Schools throughout the section seem to have been the especial target of the storm.
At other points in the storm Area, so far as reports indicate this morning, the damage was confined to the destruction of frame buildings, including a number of country churches, the unroofing of homes, uprooting of forest and shade trees, the wrecking of lines of electrical communication and the devastation of lawns, some of them the most beautiful in the section.

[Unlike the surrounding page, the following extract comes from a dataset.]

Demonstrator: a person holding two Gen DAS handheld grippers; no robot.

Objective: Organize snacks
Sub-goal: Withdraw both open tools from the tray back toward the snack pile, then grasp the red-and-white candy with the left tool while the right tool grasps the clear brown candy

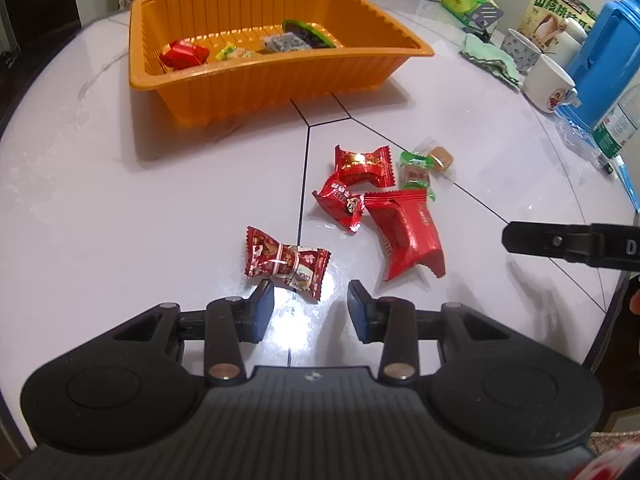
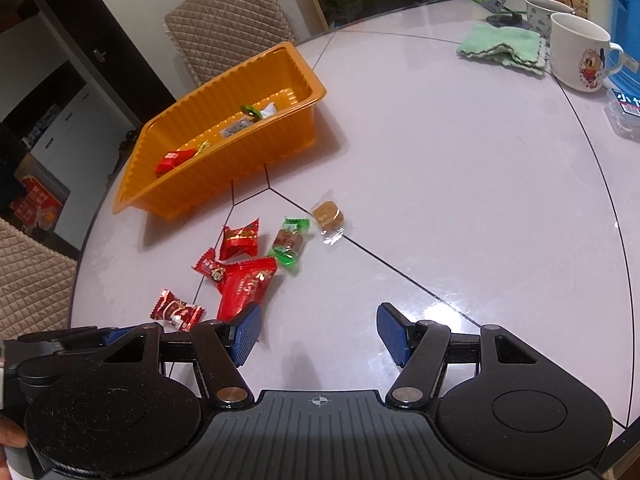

The storm came without any particular warning, and in places where accompanied by hail. Reports from some quarters indicate that it was of only a few minutes duration but the winds were at work while the hurricane lasted. here in Nashville the wind during Tuesday forenoon was from the south, and about noon and for two hours thereafter it came from the southwest. About 2 o'clock there was sudden shift to the west and northwest and it was the fierce northwest blat to which the damage done is attributed. The maximum velocity here was about five miles.
SCHOOL CHILDREN PERISH
Smithville, Tenn., Jan 25(special) - One of the worst disasters that ever befell DeKalb County occurred Tuesday when a terrific storm, coming up without warning, blew over the rural school on Holmes Creek while the children were at their lessons, killing four outright and probably fatally injuring a fifth. The dead are:
The injured include Aubrey Smith, 14, and Sam Cripps, 7, not expected to live, and H. Grady Carter, teacher ankle broken and numerous cuts and bruises.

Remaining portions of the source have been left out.